The data below is to be transcribed word for word; pictures are to be excluded.

### INFORMATION PROVIDED

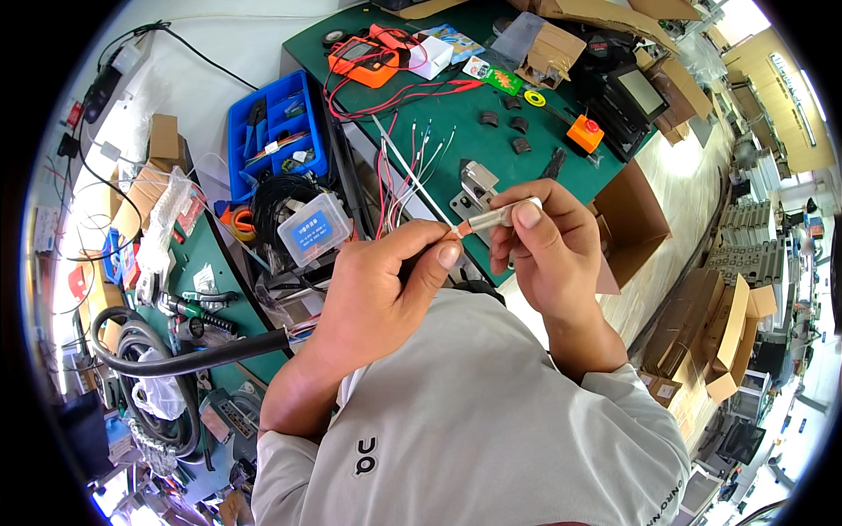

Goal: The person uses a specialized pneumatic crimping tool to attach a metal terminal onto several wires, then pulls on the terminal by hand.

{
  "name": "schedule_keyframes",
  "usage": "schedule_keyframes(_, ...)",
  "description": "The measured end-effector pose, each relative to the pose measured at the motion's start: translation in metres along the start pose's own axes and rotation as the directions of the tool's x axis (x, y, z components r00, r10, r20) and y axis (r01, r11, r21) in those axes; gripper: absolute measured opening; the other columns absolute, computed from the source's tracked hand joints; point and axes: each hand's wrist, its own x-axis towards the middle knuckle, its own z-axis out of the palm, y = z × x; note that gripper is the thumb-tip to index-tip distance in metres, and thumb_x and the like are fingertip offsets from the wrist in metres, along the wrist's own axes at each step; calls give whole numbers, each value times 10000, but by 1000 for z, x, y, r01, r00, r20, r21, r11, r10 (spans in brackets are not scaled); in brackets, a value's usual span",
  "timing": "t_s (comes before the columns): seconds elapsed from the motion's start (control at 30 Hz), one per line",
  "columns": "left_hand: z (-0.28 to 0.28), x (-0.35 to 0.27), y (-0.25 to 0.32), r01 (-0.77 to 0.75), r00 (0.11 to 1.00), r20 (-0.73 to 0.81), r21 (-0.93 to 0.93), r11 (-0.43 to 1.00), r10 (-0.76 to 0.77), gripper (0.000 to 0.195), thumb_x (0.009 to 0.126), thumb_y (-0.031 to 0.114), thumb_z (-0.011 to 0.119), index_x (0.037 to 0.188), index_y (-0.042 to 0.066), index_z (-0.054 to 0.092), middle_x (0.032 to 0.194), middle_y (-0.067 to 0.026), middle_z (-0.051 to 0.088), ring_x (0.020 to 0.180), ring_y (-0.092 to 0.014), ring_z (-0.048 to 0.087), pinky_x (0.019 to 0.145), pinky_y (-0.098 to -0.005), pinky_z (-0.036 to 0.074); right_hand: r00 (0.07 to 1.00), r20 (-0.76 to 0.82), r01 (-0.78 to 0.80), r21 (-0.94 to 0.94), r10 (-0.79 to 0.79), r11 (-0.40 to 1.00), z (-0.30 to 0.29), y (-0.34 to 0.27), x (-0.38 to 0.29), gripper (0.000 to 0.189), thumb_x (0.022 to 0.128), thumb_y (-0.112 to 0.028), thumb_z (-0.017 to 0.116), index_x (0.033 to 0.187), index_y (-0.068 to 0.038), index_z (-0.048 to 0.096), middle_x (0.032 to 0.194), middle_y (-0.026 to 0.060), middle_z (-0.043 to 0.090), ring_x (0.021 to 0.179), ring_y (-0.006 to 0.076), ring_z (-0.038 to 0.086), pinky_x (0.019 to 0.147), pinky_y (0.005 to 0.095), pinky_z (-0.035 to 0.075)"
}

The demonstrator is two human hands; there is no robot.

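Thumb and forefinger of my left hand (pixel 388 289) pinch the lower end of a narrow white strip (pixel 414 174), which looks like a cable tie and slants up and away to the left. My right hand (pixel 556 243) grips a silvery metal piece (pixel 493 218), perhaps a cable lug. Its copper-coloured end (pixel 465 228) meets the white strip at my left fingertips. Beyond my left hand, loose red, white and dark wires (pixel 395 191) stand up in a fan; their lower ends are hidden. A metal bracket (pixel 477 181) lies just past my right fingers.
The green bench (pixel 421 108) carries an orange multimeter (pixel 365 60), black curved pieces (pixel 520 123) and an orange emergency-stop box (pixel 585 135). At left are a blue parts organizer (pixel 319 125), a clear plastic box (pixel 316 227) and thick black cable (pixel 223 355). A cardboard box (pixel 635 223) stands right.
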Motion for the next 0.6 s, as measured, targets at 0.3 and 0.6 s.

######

* COMPLETED EXERCISE:
Goal: The person uses a specialized pneumatic crimping tool to attach a metal terminal onto several wires, then pulls on the terminal by hand.

{
  "name": "schedule_keyframes",
  "usage": "schedule_keyframes(_, ...)",
  "description": "The measured end-effector pose, each relative to the pose measured at the motion's start: translation in metres along the start pose's own axes and rotation as the directions of the tool's x axis (x, y, z components r00, r10, r20) and y axis (r01, r11, r21) in those axes; gripper: absolute measured opening; the other columns absolute, computed from the source's tracked hand joints; point and axes: each hand's wrist, its own x-axis towards the middle knuckle, its own z-axis out of the palm, y = z × x; note that gripper is the thumb-tip to index-tip distance in metres, and thumb_x and the like are fingertip offsets from the wrist in metres, along the wrist's own axes at each step; calls give whole numbers, each value times 10000, but by 1000 for z, x, y, r01, r00, r20, r21, r11, r10 (spans in brackets are not scaled); in brackets, a value's usual span",
  "timing": "t_s (comes before the columns): seconds elapsed from the motion's start (control at 30 Hz), one per line",
  "columns": "left_hand: z (-0.28 to 0.28), x (-0.35 to 0.27), y (-0.25 to 0.32), r01 (-0.77 to 0.75), r00 (0.11 to 1.00), r20 (-0.73 to 0.81), r21 (-0.93 to 0.93), r11 (-0.43 to 1.00), r10 (-0.76 to 0.77), gripper (0.000 to 0.195), thumb_x (0.009 to 0.126), thumb_y (-0.031 to 0.114), thumb_z (-0.011 to 0.119), index_x (0.037 to 0.188), index_y (-0.042 to 0.066), index_z (-0.054 to 0.092), middle_x (0.032 to 0.194), middle_y (-0.067 to 0.026), middle_z (-0.051 to 0.088), ring_x (0.020 to 0.180), ring_y (-0.092 to 0.014), ring_z (-0.048 to 0.087), pinky_x (0.019 to 0.145), pinky_y (-0.098 to -0.005), pinky_z (-0.036 to 0.074); right_hand: r00 (0.07 to 1.00), r20 (-0.76 to 0.82), r01 (-0.78 to 0.80), r21 (-0.94 to 0.94), r10 (-0.79 to 0.79), r11 (-0.40 to 1.00), z (-0.30 to 0.29), y (-0.34 to 0.27), x (-0.38 to 0.29), gripper (0.000 to 0.189), thumb_x (0.022 to 0.128), thumb_y (-0.112 to 0.028), thumb_z (-0.017 to 0.116), index_x (0.033 to 0.187), index_y (-0.068 to 0.038), index_z (-0.048 to 0.096), middle_x (0.032 to 0.194), middle_y (-0.026 to 0.060), middle_z (-0.043 to 0.090), ring_x (0.021 to 0.179), ring_y (-0.006 to 0.076), ring_z (-0.038 to 0.086), pinky_x (0.019 to 0.147), pinky_y (0.005 to 0.095), pinky_z (-0.035 to 0.075)"
}

The demonstrator is two human hands; there is no robot.

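Thumb and forefinger of my left hand (pixel 388 289) pinch the lower end of a narrow white strip (pixel 414 174), which looks like a cable tie and slants up and away to the left. My right hand (pixel 556 243) grips a silvery metal piece (pixel 493 218), perhaps a cable lug. Its copper-coloured end (pixel 465 228) meets the white strip at my left fingertips. Beyond my left hand, loose red, white and dark wires (pixel 395 191) stand up in a fan; their lower ends are hidden. A metal bracket (pixel 477 181) lies just past my right fingers.
The green bench (pixel 421 108) carries an orange multimeter (pixel 365 60), black curved pieces (pixel 520 123) and an orange emergency-stop box (pixel 585 135). At left are a blue parts organizer (pixel 319 125), a clear plastic box (pixel 316 227) and thick black cable (pixel 223 355). A cardboard box (pixel 635 223) stands right.
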Motion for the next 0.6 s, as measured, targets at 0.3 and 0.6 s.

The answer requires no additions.